AIM OF THE TASK:
Print the whole listing exactly.

RECORDS SHOWN START

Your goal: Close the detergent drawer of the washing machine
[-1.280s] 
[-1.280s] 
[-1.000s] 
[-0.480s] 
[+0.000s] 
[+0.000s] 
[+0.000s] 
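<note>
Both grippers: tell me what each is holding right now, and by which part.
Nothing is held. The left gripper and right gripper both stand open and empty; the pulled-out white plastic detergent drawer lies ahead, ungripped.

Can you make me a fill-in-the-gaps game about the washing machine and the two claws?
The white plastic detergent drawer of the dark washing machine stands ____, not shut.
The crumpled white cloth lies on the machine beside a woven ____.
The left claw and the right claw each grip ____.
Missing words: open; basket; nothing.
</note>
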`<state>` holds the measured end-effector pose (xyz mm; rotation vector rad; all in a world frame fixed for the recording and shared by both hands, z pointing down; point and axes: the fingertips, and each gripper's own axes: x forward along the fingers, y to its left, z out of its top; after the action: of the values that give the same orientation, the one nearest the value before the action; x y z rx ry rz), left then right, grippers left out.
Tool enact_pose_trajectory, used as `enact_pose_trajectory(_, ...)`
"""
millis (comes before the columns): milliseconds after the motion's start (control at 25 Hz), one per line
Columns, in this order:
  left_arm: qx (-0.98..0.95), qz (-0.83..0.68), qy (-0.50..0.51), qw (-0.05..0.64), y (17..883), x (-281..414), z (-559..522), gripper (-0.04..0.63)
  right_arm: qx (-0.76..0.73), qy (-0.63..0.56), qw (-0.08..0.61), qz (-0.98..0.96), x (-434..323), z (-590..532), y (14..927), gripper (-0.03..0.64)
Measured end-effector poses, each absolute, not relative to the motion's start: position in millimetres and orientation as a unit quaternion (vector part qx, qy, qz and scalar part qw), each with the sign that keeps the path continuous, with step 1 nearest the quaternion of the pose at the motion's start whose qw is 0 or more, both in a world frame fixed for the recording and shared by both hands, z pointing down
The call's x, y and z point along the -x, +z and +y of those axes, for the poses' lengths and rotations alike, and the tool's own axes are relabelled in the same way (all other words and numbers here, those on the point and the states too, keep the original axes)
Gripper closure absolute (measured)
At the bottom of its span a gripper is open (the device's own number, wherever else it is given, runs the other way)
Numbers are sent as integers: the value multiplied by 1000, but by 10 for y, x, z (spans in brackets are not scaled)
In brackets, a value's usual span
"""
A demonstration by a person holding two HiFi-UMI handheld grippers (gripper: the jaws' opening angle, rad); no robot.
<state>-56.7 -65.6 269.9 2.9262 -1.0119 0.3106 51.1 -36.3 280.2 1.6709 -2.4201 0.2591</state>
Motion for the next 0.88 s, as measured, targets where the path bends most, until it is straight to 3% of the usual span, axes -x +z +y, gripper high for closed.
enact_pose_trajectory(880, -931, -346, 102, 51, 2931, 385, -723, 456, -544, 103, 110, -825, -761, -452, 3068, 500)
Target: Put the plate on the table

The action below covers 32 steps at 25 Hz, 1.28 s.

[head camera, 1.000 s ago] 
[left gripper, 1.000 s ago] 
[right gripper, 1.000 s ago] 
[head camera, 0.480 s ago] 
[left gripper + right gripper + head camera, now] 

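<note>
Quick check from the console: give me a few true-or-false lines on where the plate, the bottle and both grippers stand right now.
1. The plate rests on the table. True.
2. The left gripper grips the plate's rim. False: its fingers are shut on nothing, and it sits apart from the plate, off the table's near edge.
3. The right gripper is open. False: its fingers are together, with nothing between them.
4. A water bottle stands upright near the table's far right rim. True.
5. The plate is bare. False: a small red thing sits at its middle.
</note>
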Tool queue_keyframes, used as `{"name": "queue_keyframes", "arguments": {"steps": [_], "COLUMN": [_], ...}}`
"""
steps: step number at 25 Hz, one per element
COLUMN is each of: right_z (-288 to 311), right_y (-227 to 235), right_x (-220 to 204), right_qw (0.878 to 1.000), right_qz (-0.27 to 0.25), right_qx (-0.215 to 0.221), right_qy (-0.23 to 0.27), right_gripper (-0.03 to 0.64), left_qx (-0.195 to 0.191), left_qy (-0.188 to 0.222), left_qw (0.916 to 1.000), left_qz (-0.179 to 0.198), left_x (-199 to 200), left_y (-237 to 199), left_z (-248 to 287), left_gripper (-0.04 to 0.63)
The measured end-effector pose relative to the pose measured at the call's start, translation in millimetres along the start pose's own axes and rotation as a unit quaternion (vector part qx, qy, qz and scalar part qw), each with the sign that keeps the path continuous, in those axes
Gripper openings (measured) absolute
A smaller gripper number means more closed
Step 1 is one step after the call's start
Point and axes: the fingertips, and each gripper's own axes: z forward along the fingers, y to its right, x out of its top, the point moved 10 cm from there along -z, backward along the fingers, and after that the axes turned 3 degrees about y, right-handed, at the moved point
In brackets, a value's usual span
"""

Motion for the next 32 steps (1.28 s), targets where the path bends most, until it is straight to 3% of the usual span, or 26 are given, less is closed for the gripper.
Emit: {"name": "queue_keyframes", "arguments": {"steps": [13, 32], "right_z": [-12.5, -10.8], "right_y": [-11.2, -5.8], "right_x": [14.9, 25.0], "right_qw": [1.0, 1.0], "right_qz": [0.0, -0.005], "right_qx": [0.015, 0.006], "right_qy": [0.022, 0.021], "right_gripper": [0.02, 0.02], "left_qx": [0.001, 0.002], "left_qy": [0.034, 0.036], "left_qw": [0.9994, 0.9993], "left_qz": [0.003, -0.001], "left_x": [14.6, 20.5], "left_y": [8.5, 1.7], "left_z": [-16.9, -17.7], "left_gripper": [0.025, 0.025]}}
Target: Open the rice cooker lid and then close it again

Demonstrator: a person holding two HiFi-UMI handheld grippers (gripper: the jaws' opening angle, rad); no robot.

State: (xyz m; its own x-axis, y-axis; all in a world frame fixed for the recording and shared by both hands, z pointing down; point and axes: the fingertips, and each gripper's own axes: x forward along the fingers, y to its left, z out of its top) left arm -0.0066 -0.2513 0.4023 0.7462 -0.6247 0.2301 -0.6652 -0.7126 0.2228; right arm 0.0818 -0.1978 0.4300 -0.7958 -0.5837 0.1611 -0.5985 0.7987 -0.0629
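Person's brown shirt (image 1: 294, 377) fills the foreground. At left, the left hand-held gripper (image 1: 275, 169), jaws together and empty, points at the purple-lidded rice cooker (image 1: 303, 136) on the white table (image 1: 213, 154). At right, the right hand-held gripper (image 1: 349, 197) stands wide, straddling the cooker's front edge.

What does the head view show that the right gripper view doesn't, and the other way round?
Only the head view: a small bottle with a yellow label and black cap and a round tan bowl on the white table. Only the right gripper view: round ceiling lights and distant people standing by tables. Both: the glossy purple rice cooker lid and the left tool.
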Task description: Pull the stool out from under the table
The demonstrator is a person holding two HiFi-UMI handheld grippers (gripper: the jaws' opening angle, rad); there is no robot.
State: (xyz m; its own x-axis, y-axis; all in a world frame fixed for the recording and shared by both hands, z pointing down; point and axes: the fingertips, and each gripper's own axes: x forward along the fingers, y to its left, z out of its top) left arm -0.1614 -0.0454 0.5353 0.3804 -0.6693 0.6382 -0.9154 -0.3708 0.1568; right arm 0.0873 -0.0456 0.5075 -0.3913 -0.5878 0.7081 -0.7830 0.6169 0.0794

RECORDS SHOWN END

FINISHED TASK:
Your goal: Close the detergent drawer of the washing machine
[-1.280s] 
[-1.280s] 
[-1.000s] 
[-0.480s] 
[+0.000s] 
[+0.000s] 
[+0.000s] 
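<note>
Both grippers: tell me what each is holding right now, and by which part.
Nothing is held. The left gripper and right gripper both stand open and empty; the pulled-out white plastic detergent drawer lies ahead, ungripped.

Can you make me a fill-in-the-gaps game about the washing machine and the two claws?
The white plastic detergent drawer of the dark washing machine stands ____, not shut.
The crumpled white cloth lies on the machine beside a woven ____.
The left claw and the right claw each grip ____.
Missing words: open; basket; nothing.
</note>
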`<state>` holds the measured end-effector pose (xyz mm; rotation vector rad; all in a world frame fixed for the recording and shared by both hands, z pointing down; point and axes: the fingertips, and each gripper's own axes: x forward along the fingers, y to its left, z out of its top; after the action: of the values that give the same orientation, the one nearest the value before the action; x y z rx ry rz), left then right, grippers left out.
Tool enact_pose_trajectory, used as `enact_pose_trajectory(_, ...)`
"""
millis (comes before the columns): milliseconds after the motion's start (control at 25 Hz), one per line
Columns, in this order:
  left_arm: qx (-0.98..0.95), qz (-0.83..0.68), qy (-0.50..0.51), qw (-0.05..0.64), y (17..883), x (-281..414), z (-559..522), gripper (-0.04..0.63)
  right_arm: qx (-0.76..0.73), qy (-0.63..0.56), qw (-0.08..0.61), qz (-0.98..0.96), x (-434..323), z (-590..532), y (14..927), gripper (-0.03..0.64)
Measured end-effector poses, each absolute, not relative to the motion's start: position in millimetres and orientation as a unit quaternion (vector part qx, qy, qz and scalar part qw), each with the sign that keeps the path continuous, with step 1 nearest the quaternion of the pose at the motion's start whose qw is 0 or more, both in a world frame fixed for the recording and shared by both hands, z pointing down
The call's x, y and z point along the -x, +z and +y of those axes, for the poses' lengths and rotations alike, and the tool's own axes are relabelled in the same way (all other words and numbers here, those on the point and the states too, keep the original axes)
Gripper closure absolute (measured)
At the bottom of its span a gripper is open (the device's own number, wherever else it is given, runs the other way)
Numbers are sent as integers: the value multiplied by 1000, but by 10 for y, x, z (spans in brackets are not scaled)
In brackets, a value's usual span
"""
A demonstration by a person holding two HiFi-UMI handheld grippers (gripper: the jaws' opening angle, rad); no robot.
<state>-56.7 -65.6 269.9 2.9262 -1.0119 0.3106 51.1 -36.3 280.2 1.6709 -2.4201 0.2591</state>
Motion for the next 0.88 s, as measured, targets where the path bends most, until it is straight to 3% of the usual span, axes -x +z +y, gripper high for closed.
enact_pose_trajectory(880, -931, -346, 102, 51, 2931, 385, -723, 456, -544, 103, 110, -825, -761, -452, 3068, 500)
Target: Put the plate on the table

The action below covers 32 steps at 25 Hz, 1.28 s.

[head camera, 1.000 s ago] 
[left gripper, 1.000 s ago] 
[right gripper, 1.000 s ago] 
[head camera, 0.480 s ago] 
[left gripper + right gripper + head camera, now] 

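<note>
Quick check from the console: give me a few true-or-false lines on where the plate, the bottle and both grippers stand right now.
1. The plate rests on the table. True.
2. The left gripper grips the plate's rim. False: its fingers are shut on nothing, and it sits apart from the plate, off the table's near edge.
3. The right gripper is open. False: its fingers are together, with nothing between them.
4. A water bottle stands upright near the table's far right rim. True.
5. The plate is bare. False: a small red thing sits at its middle.
</note>
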Tool queue_keyframes, used as `{"name": "queue_keyframes", "arguments": {"steps": [_], "COLUMN": [_], ...}}`
"""
steps: step number at 25 Hz, one per element
COLUMN is each of: right_z (-288 to 311), right_y (-227 to 235), right_x (-220 to 204), right_qw (0.878 to 1.000), right_qz (-0.27 to 0.25), right_qx (-0.215 to 0.221), right_qy (-0.23 to 0.27), right_gripper (-0.03 to 0.64), left_qx (-0.195 to 0.191), left_qy (-0.188 to 0.222), left_qw (0.916 to 1.000), left_qz (-0.179 to 0.198), left_x (-199 to 200), left_y (-237 to 199), left_z (-248 to 287), left_gripper (-0.04 to 0.63)
The measured end-effector pose relative to the pose measured at the call's start, translation in millimetres along the start pose's own axes and rotation as a unit quaternion (vector part qx, qy, qz and scalar part qw), each with the sign that keeps the path continuous, in those axes
Gripper openings (measured) absolute
A smaller gripper number means more closed
Step 1 is one step after the call's start
Point and axes: the fingertips, and each gripper's own axes: z forward along the fingers, y to its right, x out of its top, the point moved 10 cm from there along -z, backward along the fingers, and after that the axes turned 3 degrees about y, right-handed, at the moved point
In brackets, a value's usual span
"""

Motion for the next 32 steps (1.28 s), targets where the path bends most, until it is straight to 3% of the usual span, or 26 are given, less is closed for the gripper.
Emit: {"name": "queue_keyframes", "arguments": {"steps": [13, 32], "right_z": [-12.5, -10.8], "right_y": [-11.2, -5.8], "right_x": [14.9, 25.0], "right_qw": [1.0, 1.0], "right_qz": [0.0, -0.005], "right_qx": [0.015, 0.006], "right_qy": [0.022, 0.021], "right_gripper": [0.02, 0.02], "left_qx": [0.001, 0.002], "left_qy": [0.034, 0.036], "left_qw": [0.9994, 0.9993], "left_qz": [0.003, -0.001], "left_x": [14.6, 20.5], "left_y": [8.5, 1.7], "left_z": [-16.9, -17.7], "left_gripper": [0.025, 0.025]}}
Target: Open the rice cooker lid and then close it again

Demonstrator: a person holding two HiFi-UMI handheld grippers (gripper: the jaws' opening angle, rad); no robot.

State: (xyz m; its own x-axis, y-axis; all in a world frame fixed for the recording and shared by both hands, z pointing down; point and axes: the fingertips, and each gripper's own axes: x forward along the fingers, y to its left, z out of its top) left arm -0.0066 -0.2513 0.4023 0.7462 -0.6247 0.2301 -0.6652 -0.7126 0.2228; right arm 0.0818 -0.1978 0.4300 -0.7958 -0.5837 0.1611 -0.5985 0.7987 -0.0629
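Person's brown shirt (image 1: 294, 377) fills the foreground. At left, the left hand-held gripper (image 1: 275, 169), jaws together and empty, points at the purple-lidded rice cooker (image 1: 303, 136) on the white table (image 1: 213, 154). At right, the right hand-held gripper (image 1: 349, 197) stands wide, straddling the cooker's front edge.

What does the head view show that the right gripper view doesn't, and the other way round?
Only the head view: a small bottle with a yellow label and black cap and a round tan bowl on the white table. Only the right gripper view: round ceiling lights and distant people standing by tables. Both: the glossy purple rice cooker lid and the left tool.
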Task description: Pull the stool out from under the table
The demonstrator is a person holding two HiFi-UMI handheld grippers (gripper: the jaws' opening angle, rad); there is no robot.
State: (xyz m; its own x-axis, y-axis; all in a world frame fixed for the recording and shared by both hands, z pointing down; point and axes: the fingertips, and each gripper's own axes: x forward along the fingers, y to its left, z out of its top) left arm -0.1614 -0.0454 0.5353 0.3804 -0.6693 0.6382 -0.9154 -0.3708 0.1568; right arm 0.0873 -0.0456 0.5075 -0.3913 -0.5878 0.7081 -0.7830 0.6169 0.0794

No further output is required for this exercise.